[What to produce]:
Below are lines of data, and only some are wanted. Please repeat exactly those from the line that has "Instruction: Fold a" through the line that has "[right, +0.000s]".

[Supplied data]:
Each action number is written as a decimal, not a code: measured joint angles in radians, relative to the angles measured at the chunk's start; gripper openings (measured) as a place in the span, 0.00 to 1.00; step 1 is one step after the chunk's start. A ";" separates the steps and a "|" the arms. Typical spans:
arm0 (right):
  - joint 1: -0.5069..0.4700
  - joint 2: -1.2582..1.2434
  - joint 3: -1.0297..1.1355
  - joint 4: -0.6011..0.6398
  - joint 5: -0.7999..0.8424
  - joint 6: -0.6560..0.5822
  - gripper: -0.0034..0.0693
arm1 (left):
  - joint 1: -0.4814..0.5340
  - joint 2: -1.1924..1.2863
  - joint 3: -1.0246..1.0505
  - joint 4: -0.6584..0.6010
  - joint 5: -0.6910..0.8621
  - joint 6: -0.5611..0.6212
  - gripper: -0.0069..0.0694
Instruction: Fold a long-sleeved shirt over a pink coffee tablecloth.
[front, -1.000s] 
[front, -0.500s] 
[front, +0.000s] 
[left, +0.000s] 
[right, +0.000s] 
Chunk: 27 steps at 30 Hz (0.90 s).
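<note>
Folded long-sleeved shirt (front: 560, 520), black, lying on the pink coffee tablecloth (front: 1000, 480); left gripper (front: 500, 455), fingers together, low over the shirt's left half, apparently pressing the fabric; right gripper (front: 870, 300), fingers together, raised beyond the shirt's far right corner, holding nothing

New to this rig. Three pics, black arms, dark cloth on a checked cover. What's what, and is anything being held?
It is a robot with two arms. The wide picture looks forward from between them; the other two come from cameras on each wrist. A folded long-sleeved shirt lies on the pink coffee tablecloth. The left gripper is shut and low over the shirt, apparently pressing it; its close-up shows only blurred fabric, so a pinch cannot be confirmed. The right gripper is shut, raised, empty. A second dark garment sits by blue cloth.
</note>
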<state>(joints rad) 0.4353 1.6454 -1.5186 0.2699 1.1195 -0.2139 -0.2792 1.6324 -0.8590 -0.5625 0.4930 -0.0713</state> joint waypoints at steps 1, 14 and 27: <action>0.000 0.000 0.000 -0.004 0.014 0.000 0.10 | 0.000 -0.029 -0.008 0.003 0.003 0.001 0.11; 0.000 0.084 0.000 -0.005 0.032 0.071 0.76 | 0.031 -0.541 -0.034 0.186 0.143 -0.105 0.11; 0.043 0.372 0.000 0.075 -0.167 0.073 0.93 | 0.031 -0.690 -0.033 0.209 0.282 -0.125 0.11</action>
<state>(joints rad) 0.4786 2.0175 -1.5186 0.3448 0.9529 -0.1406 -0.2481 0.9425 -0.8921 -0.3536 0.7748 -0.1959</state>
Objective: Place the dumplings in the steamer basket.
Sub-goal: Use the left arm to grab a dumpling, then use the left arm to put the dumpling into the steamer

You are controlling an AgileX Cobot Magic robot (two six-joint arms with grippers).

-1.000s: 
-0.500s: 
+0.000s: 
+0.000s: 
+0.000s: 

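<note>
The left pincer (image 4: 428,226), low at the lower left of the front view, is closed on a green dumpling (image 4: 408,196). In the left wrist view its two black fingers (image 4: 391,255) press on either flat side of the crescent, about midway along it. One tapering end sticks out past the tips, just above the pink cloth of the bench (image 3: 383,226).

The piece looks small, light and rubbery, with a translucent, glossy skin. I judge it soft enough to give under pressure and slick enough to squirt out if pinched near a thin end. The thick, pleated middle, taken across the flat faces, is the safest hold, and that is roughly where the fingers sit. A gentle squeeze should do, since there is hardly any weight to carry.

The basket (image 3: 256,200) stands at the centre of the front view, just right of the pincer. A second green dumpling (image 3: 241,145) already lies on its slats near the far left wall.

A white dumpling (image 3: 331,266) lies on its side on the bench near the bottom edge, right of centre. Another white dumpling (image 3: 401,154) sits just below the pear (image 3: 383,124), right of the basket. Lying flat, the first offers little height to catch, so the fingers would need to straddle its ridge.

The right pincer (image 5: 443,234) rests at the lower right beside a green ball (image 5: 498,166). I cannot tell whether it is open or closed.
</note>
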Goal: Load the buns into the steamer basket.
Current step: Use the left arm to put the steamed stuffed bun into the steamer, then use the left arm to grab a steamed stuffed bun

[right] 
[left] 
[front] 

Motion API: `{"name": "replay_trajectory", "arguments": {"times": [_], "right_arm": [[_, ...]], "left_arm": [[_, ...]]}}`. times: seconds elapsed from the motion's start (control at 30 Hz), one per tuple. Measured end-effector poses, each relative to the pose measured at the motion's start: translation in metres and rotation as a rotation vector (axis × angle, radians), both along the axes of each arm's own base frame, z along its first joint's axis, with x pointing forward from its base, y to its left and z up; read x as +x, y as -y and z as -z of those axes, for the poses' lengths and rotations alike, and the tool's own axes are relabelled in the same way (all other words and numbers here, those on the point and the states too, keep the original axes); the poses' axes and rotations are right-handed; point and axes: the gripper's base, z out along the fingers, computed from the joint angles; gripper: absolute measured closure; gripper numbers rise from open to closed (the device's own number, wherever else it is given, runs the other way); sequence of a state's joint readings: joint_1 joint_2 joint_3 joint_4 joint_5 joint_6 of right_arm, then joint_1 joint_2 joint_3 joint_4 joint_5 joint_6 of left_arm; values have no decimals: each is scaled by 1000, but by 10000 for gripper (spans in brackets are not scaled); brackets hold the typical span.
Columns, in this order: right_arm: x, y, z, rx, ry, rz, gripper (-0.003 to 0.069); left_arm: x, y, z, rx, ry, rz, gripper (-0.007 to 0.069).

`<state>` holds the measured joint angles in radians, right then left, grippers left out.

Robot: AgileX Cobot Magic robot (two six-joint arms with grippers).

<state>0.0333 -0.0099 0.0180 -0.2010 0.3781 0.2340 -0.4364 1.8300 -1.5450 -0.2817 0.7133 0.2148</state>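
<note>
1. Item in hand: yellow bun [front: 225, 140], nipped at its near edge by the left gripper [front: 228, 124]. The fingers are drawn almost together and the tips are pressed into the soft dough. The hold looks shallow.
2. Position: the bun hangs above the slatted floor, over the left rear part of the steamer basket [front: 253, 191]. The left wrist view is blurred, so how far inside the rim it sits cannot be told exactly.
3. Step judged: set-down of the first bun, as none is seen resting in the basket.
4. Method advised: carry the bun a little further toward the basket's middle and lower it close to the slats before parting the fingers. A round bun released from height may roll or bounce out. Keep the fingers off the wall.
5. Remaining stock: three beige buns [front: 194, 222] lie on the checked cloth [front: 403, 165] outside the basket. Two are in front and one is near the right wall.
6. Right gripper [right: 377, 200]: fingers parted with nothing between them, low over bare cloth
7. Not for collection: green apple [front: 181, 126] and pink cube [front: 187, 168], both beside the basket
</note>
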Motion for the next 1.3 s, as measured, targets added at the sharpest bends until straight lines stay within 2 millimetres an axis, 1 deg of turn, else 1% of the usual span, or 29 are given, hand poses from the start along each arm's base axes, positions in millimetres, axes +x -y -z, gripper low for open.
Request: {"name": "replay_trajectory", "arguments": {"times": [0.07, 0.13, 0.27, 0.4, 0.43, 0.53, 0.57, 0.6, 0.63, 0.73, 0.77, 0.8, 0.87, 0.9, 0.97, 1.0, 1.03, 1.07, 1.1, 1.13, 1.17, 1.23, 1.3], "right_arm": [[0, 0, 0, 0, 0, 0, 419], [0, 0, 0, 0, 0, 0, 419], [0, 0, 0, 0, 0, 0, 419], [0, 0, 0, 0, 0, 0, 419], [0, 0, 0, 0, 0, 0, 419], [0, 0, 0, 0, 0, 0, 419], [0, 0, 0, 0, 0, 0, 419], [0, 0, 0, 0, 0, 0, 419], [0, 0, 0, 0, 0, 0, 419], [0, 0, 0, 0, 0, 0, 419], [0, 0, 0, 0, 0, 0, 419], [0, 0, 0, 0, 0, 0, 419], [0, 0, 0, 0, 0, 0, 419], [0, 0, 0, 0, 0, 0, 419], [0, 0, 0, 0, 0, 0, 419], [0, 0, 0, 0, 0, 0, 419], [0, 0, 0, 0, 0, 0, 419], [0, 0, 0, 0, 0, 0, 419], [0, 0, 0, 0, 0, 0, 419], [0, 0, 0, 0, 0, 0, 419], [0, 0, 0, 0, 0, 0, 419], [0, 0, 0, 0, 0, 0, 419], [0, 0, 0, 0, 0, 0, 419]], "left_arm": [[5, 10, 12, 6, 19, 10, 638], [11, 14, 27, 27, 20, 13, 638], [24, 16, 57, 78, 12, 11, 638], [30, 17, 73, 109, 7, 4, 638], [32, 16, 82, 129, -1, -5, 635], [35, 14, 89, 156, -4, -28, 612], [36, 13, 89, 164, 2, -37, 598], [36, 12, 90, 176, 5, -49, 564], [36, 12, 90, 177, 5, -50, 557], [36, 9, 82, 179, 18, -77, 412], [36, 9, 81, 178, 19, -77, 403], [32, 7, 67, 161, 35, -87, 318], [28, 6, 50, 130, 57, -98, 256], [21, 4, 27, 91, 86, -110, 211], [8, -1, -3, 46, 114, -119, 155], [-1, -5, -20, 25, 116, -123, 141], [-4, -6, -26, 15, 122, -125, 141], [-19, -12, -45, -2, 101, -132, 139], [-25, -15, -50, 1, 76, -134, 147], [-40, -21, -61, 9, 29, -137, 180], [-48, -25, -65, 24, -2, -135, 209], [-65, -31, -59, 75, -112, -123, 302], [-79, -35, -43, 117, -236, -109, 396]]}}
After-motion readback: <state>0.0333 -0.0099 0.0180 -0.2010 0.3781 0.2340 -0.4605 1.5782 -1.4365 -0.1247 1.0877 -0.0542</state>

[Result below]:
Instruction: Fold a long-sleeved shirt over a pink coffee tablecloth.
[front, -1.000s] 
[front, -0.500s] 
[front, +0.000s] 
[left, +0.000s] 
[right, +0.000s] 

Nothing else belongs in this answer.